Baker, who is vice president of the Cooper, Jones & McLeland Ltd. financial planning firm, said “the challenge is to bring all of the pieces of the puzzle together” during open enrollment.

She advises: “Step back and look at the things in life that can derail your plans. That’s where health insurance, life insurance, and disability insurance come into play.”

Baker said many workers fail to review their current selections, so they may be paying for coverage they don’t need–for example, for orthodontic coverage although their children are grown.

“You may be able to cut out some of the fat and not even feel it,” she said. “Then you can spend your benefit dollars elsewhere.”

In some cases, workers will find ways to pay for benefits that reap tax advantages.

More companies are offering so‑called consumer‑directed or consumer‑choice health plans, which basically link qualified high‑deductible health programs with employee‑ or employer‑funded savings accounts. Those maintained by employees, called health savings accounts, are funded with pre‑tax dollars.

There are also flexible spending accounts that allow workers to set aside pre‑tax dollars to pay for certain qualified medical expenses, such as co‑payments and deductibles and some pharmaceuticals. Similar FSAs can be funded by workers to cover day care for dependent children and parents.

“These FSAs are a good financing tool that need to be brought in as part of your overall benefit planning,” Baker said.

Peter V. Handal, CEO of Dale Carnegie Training, a global management training company based in Hauppauge, N.Y., said that for some people, “benefits are as important as the cash they’re being paid.”

In most companies, he said, there are human resourcesprofessionals available to answer workers’ questions.

“Don’t assume anything,” Handal said. “If something you want isn’t on the list, ask about it because it may be available.”

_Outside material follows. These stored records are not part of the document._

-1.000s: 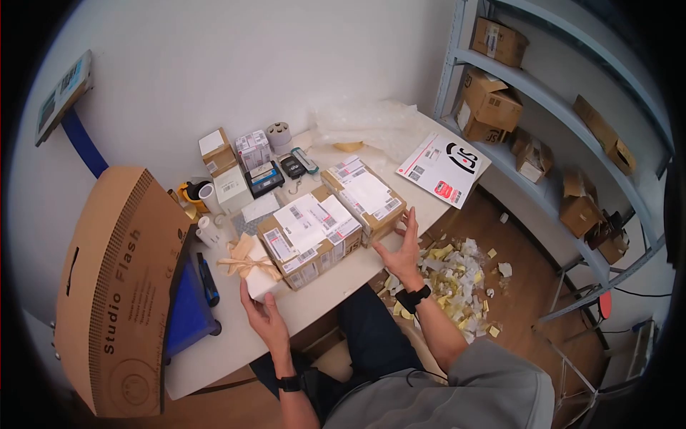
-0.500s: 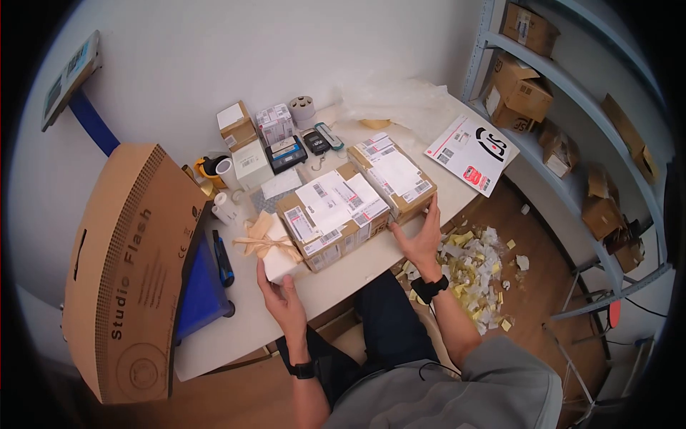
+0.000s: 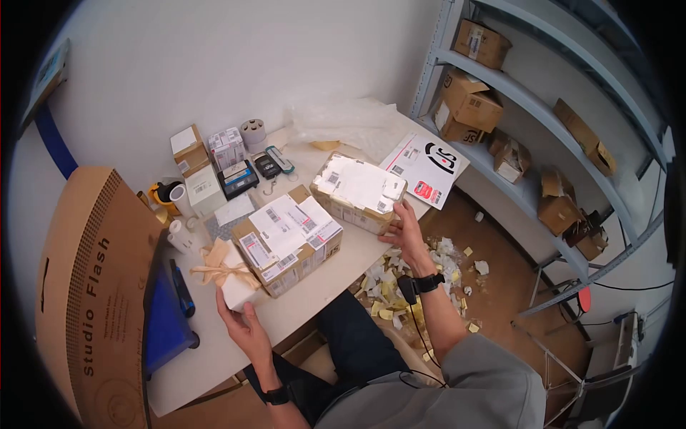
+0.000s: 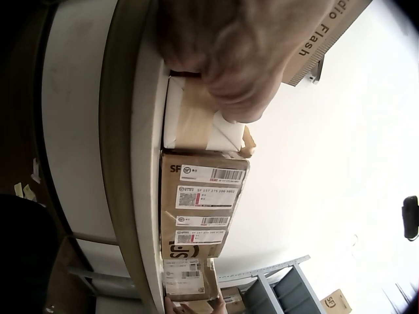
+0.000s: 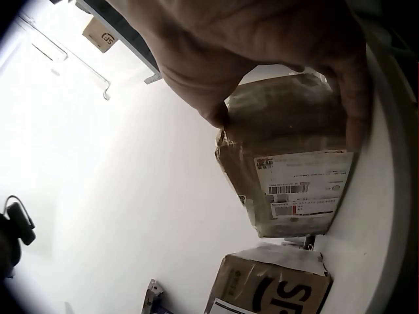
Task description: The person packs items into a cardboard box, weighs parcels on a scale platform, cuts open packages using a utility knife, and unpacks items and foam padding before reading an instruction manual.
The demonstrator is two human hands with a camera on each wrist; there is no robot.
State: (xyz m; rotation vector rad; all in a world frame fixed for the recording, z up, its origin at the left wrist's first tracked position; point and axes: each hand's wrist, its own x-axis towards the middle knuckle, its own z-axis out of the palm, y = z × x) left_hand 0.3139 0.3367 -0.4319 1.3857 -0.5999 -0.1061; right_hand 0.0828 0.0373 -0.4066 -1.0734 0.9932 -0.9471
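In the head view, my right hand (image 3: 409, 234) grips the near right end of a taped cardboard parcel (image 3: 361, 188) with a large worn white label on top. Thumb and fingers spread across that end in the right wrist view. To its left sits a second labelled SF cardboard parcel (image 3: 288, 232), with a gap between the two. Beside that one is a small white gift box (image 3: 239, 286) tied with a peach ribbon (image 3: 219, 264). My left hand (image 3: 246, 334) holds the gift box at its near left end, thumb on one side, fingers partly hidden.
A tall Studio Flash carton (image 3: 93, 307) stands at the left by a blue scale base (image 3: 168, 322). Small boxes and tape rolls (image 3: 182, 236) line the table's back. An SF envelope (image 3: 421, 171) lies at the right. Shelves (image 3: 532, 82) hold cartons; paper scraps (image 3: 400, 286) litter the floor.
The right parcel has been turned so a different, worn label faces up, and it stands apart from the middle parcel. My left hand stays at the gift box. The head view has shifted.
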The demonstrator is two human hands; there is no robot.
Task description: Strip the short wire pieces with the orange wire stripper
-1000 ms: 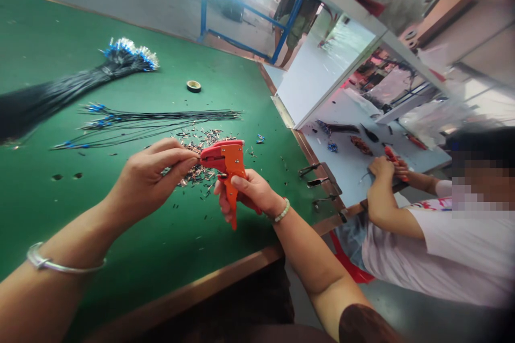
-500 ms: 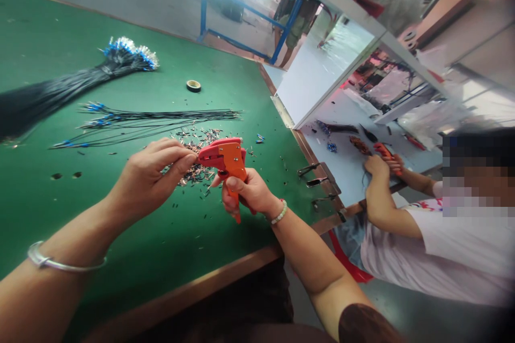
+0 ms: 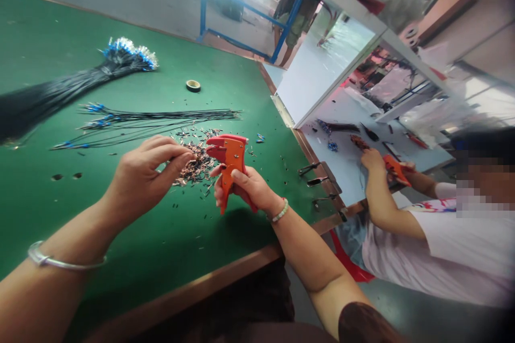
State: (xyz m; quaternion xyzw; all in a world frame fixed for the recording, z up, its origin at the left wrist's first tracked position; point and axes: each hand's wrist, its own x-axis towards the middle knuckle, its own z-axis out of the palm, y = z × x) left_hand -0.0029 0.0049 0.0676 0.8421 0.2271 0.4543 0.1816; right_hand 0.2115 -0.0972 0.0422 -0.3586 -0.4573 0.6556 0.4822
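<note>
Count: left hand (image 3: 148,174) 1, right hand (image 3: 251,190) 1 | orange wire strippers (image 3: 229,158) 2 (one with the co-worker (image 3: 402,241)) | wire bundles (image 3: 80,77) 2 | tape roll (image 3: 193,86) 1 | copper pieces (image 3: 197,169) too many to count

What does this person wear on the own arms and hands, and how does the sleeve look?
The left hand and right hand wear no gloves. On the left wrist is a thin silver bangle. On the right wrist is a bracelet of pale round beads. A short dark brown sleeve covers the upper right arm.

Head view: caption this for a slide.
Right hand grips an orange wire stripper, left hand pinching above scattered terminals.
</note>
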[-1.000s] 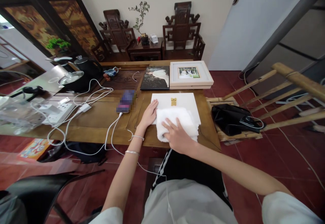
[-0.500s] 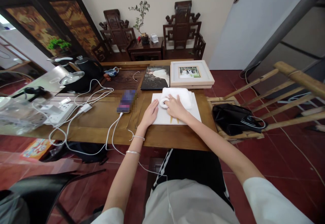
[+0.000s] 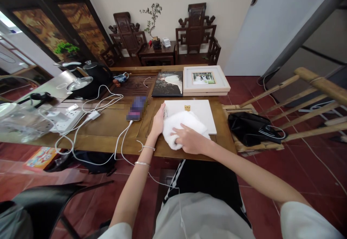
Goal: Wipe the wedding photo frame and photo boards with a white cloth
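Observation:
A white flat board or book cover [image 3: 199, 105] with a small gold cat-face mark [image 3: 187, 107] lies on the wooden table in front of me. Along its left edge rests my left hand [image 3: 157, 120], fingers stretched out and thumb side up, touching the edge. My right hand [image 3: 189, 139] is closed on a bunched white towel [image 3: 187, 120], pressing it over the front left part of the board. The towel hangs past the board's near edge onto the table and hides some of the surface under it.
Behind the board are a dark picture panel [image 3: 167, 83] and a white-framed photo [image 3: 206, 79]. A charging phone [image 3: 137, 108], looped white cables and a power strip [image 3: 67, 120] lie to the left. A bamboo chair [image 3: 311, 105] with a black bag [image 3: 246, 127] stands on the right.
My right hand has drawn the towel toward me, uncovering the gold mark and the board's far part. My left hand has turned from lying flat on the board to its left edge.

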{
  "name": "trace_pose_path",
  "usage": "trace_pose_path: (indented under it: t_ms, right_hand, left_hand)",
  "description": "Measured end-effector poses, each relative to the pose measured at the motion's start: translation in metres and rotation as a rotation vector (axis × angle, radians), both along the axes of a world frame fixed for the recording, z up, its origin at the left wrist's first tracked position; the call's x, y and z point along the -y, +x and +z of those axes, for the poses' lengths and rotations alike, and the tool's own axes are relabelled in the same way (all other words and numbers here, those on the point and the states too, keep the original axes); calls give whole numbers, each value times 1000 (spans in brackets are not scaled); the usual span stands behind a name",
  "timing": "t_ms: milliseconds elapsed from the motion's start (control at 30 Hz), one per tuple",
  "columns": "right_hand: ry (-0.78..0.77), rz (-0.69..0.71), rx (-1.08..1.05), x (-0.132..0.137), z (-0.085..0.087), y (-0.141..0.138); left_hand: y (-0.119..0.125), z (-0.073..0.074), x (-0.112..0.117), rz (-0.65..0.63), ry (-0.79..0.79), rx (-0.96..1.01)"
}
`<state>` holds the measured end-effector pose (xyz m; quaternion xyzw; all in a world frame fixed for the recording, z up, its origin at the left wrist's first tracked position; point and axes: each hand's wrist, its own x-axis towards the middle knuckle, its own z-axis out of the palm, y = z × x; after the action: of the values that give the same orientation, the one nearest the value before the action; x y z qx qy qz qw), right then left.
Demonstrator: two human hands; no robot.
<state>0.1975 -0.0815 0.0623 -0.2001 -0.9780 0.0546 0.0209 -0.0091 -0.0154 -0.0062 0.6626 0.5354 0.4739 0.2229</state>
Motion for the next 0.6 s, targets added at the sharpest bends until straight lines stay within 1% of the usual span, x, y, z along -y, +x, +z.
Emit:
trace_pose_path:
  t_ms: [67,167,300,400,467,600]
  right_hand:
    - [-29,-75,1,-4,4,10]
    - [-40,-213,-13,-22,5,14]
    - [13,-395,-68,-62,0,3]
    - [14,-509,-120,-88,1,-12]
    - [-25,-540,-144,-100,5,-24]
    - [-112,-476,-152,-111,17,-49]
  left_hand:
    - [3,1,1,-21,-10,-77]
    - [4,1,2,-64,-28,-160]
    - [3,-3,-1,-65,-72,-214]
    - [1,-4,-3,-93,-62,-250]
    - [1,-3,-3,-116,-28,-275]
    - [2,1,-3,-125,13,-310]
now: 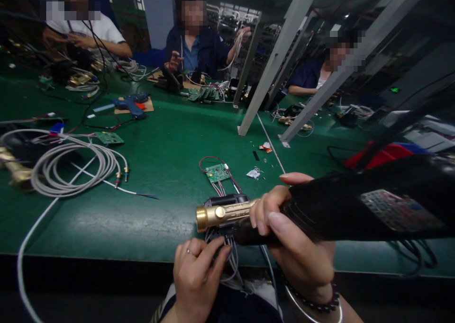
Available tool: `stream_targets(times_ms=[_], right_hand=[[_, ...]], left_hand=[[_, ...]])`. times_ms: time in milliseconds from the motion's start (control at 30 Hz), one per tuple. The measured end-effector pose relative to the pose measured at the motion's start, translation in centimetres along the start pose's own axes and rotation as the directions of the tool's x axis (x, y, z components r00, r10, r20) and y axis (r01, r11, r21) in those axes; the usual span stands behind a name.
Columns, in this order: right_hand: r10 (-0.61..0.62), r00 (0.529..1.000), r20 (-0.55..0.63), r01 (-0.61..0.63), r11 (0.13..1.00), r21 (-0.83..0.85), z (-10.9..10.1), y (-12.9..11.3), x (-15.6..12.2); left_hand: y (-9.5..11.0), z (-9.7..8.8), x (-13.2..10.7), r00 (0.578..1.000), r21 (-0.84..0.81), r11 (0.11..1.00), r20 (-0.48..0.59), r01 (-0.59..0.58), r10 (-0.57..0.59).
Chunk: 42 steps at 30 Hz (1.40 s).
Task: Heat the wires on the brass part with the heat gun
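My right hand (pixel 287 223) is closed around a thick black tool (pixel 334 200) with a label on its side; its exact kind I cannot make out. The fingertips of that hand lie against a brass threaded pipe fitting (pixel 220 213), which is joined to a black housing (pixel 227 200) at the table's front edge. My left hand (pixel 199 271) pinches just below the fitting, beside grey cables (pixel 232 261); what sits between its fingertips is hidden. Behind the housing, a green circuit board (pixel 217 173) lies connected to it by thin wires.
A coil of grey cable (pixel 74 166) and another brass fitting (pixel 16 171) lie at left. Further back is a blue glue gun (pixel 131 106). Metal posts (pixel 273 62) rise from the green table (pixel 170 148). Several co-workers sit opposite. A red bin (pixel 380 155) stands at right.
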State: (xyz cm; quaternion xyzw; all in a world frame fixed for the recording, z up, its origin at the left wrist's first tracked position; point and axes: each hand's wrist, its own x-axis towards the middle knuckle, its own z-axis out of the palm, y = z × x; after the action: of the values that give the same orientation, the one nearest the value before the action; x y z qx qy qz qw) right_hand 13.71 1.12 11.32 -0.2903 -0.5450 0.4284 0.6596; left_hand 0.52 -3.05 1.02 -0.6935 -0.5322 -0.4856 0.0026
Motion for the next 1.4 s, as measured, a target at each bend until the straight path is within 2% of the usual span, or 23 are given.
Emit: stream_targets(times_ms=[800,1033,1200,1400], right_hand=[[-0.005,1.000,-0.001,0.005,0.999,0.042,0.06,-0.03,0.01],[0.007,1.000,-0.030,-0.007,1.000,0.003,-0.06,-0.18,-0.13],[0.009,0.999,-0.049,-0.013,0.995,-0.096,-0.18,-0.06,-0.23],[-0.001,0.999,-0.032,-0.002,0.995,-0.097,-0.11,0.07,-0.21]], left_hand=[[0.03,-0.08,0.14,1.000,0.000,1.000,0.002,-0.004,0.004],[0.49,-0.16,0.60,1.000,0.006,1.000,-0.008,0.008,-0.008],[0.59,-0.23,0.70,1.000,0.030,1.000,0.000,0.006,-0.006],[0.54,-0.12,0.80,1.000,0.034,0.999,-0.014,0.001,-0.001]])
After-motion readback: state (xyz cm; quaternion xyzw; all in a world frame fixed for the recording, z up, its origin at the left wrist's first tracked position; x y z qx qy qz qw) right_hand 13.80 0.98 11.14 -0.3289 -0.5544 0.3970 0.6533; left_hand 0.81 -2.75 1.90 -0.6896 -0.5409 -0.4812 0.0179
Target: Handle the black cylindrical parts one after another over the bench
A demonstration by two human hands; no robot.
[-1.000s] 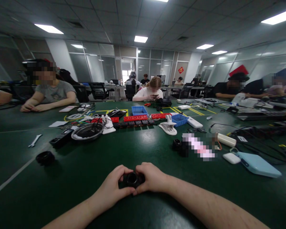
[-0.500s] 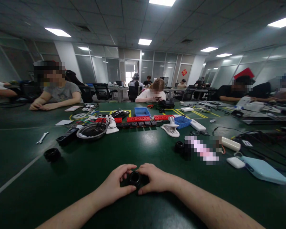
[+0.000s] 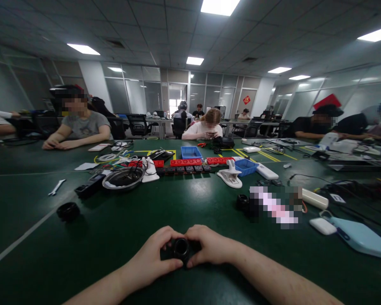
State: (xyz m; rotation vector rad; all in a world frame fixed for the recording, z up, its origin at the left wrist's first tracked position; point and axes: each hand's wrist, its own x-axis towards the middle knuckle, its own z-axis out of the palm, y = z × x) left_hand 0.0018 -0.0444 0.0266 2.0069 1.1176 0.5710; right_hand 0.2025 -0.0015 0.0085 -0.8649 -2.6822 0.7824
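Note:
Close in front of me on the green table, a short black hollow cylinder point(image 3: 180, 255) stands upright with its round opening facing up. It looks like a ring-shaped fitting or lens part; its exact kind does not show. From the left, my left hand point(image 3: 154, 255) curls around it, thumb at the near side and fingertips at the far side. My right hand point(image 3: 211, 245) closes in from the other side in the same way. The fingertips of both hands almost meet. A similar black ring part point(image 3: 68, 211) lies off to the left, and another black part point(image 3: 242, 202) stands to the right.
A wrench point(image 3: 56, 187) and a metal bowl point(image 3: 123, 188) lie left. Red strips point(image 3: 186, 162), blue trays point(image 3: 191, 152) and a white clamp point(image 3: 230, 176) sit mid-table. A light-blue case point(image 3: 362, 235) and cables are right. A co-worker point(image 3: 85, 127) sits across at left.
Both hands have closed in slightly around the black cylinder, which sits a little lower in the picture. The camera view has tilted a bit, shifting the whole scene downward.

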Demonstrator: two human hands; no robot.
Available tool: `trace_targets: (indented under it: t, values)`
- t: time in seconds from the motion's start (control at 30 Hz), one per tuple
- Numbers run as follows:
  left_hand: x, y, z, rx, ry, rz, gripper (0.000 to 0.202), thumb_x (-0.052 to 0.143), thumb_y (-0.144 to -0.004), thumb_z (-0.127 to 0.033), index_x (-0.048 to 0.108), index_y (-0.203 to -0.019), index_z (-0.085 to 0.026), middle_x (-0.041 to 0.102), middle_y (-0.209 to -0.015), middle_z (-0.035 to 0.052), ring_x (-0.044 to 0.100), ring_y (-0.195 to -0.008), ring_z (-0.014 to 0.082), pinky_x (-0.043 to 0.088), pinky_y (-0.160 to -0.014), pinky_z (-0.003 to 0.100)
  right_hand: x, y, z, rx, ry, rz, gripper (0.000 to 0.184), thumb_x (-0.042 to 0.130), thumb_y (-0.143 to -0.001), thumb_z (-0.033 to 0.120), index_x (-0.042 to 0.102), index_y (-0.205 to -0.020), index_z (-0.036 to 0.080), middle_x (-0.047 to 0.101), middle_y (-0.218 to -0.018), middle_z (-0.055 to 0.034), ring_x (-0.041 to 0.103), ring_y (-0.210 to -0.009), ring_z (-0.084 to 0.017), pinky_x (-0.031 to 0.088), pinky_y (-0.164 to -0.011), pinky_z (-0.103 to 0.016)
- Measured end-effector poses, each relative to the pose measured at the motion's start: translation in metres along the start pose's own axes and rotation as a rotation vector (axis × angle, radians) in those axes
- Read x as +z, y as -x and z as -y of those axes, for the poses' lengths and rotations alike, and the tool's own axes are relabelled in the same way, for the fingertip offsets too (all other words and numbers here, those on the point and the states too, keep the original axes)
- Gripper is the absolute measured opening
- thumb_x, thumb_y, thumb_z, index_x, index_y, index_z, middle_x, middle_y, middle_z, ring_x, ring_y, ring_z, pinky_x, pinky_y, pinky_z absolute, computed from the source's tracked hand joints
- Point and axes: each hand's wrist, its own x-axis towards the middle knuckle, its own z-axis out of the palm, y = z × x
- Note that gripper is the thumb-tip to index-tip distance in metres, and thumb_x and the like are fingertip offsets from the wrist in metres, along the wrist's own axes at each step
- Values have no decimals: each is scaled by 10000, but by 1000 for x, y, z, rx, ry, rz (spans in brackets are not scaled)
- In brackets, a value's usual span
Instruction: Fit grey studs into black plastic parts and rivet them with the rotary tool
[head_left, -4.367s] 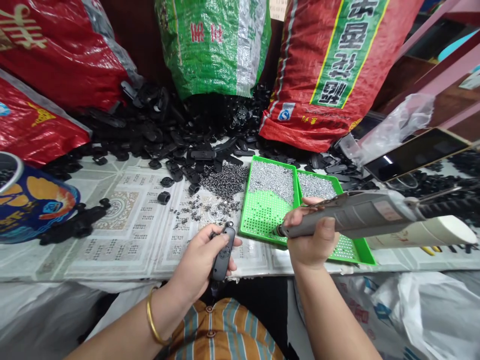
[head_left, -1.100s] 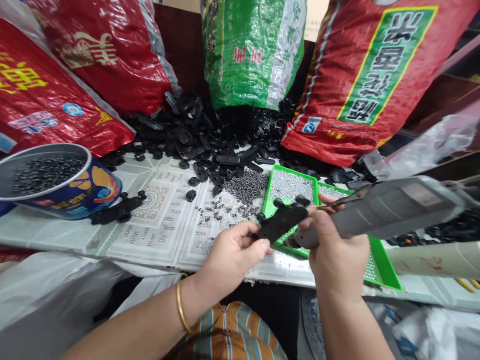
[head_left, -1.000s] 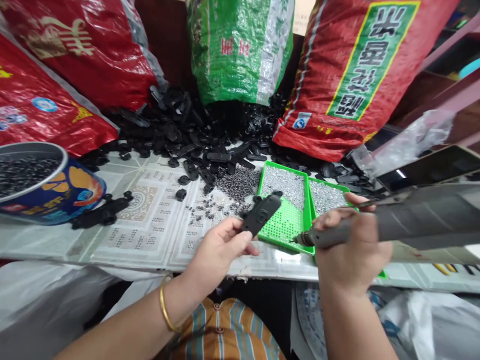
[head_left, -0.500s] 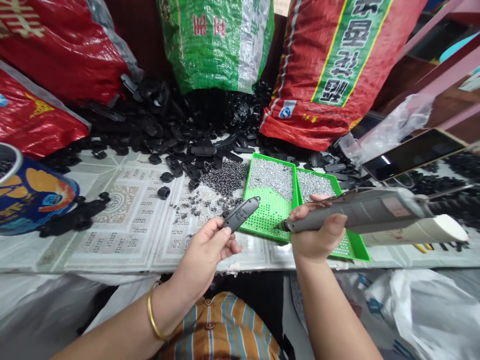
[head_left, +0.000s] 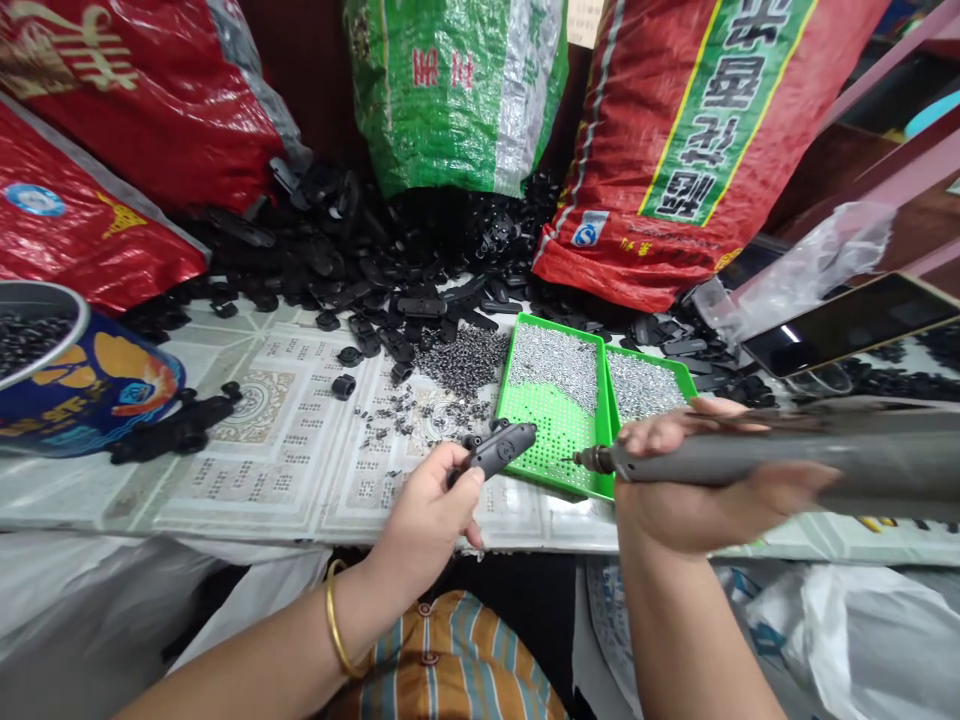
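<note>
Between the thumb and fingers of my left hand [head_left: 439, 510] is a black plastic part [head_left: 504, 449], long with rounded ends and a round mark near its far end. My right hand [head_left: 682, 490] is wrapped round a grey electric screwdriver [head_left: 810, 455] lying nearly level. Its bit points left, apart from the black part, over a green perforated tray [head_left: 551, 470]. Silver screws [head_left: 555, 360] cover the far half of that tray. A second green tray [head_left: 686, 375] with more screws sits to its right, partly hidden by my right hand.
Small black pieces [head_left: 461, 360] are heaped left of the trays. Black plastic parts [head_left: 360, 265] pile up before a green sack [head_left: 457, 100] and red sacks [head_left: 675, 150]. A blue tin [head_left: 112, 385] stands at left; a phone [head_left: 855, 320] leans at right.
The electric screwdriver has swung right and nearer to me, its bit farther from the black part. My left hand keeps its hold. The whole view has shifted slightly.
</note>
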Motion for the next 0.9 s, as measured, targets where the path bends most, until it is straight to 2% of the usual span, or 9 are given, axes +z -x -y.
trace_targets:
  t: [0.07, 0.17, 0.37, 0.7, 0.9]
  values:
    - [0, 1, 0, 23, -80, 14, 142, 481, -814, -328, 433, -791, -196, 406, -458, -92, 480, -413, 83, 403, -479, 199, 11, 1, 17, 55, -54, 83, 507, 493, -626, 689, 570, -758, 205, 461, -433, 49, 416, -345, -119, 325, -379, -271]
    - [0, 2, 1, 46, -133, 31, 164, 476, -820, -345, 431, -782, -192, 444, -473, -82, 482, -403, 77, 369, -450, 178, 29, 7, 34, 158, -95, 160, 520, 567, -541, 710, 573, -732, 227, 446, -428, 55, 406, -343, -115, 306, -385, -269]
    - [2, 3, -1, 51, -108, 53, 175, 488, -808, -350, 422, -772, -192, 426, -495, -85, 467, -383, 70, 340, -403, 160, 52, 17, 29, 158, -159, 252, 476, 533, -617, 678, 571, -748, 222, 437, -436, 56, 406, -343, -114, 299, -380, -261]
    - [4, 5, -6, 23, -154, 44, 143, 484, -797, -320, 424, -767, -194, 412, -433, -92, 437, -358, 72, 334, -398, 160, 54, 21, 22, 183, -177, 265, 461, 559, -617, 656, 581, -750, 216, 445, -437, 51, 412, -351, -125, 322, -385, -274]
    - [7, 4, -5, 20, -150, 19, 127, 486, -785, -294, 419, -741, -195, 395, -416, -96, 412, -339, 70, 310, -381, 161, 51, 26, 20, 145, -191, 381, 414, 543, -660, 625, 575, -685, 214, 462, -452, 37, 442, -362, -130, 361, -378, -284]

He said, for example, a company might be willing to pay for the gym membership for an employee who asks for it.

When it comes to retirement savings, Handal suggested workers take a long‑term view.

“This can be hard for younger people who are being offered 401(k)s for the first time,” he said in a reference to the company‑sponsored retirement plans. Workers allocate pre‑tax money to the plans, and many companies “match” their contributions up to 5 percent or 6 percent.

“You’re sacrificing current income, but it makes so much sense long‑term,” Handal said. “And they won’t be passing up that matching money.